* **ASSIGNED TASK**
Please write out exactly the lines of the data below from the line holding "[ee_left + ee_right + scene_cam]" through the line holding "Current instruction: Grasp", and leave out the rest.

[Records from a data collection]
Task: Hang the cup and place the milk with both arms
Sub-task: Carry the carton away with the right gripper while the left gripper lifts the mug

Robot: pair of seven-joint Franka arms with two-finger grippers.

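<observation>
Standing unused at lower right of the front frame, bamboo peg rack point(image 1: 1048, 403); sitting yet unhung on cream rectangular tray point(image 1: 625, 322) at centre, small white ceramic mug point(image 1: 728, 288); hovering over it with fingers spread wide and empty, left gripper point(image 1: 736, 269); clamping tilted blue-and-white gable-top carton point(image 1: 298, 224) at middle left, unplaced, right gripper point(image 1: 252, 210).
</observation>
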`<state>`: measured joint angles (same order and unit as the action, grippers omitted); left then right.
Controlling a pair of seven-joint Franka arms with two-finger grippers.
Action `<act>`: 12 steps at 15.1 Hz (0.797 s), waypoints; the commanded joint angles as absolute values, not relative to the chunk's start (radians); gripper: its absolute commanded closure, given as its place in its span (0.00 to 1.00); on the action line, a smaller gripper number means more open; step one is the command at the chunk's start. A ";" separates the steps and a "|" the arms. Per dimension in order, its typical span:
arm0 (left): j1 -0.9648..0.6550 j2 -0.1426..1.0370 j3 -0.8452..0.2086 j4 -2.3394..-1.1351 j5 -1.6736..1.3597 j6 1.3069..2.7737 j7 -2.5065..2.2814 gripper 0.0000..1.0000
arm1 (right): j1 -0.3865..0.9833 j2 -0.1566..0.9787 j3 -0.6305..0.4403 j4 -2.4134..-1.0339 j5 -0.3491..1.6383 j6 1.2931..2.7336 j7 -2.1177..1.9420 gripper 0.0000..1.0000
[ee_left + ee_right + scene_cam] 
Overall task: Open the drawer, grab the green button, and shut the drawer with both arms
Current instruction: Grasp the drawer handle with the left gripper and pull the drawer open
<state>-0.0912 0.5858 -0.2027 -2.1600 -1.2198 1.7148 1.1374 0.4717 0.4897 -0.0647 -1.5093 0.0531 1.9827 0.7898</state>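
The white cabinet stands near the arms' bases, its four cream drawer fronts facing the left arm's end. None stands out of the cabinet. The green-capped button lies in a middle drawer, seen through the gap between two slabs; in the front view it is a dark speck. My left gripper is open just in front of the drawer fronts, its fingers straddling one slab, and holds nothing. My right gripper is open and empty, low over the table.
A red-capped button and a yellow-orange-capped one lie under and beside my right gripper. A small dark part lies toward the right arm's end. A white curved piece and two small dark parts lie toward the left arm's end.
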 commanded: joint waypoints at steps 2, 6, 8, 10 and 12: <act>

* **ANSWER BELOW**
[ee_left + ee_right + scene_cam] 
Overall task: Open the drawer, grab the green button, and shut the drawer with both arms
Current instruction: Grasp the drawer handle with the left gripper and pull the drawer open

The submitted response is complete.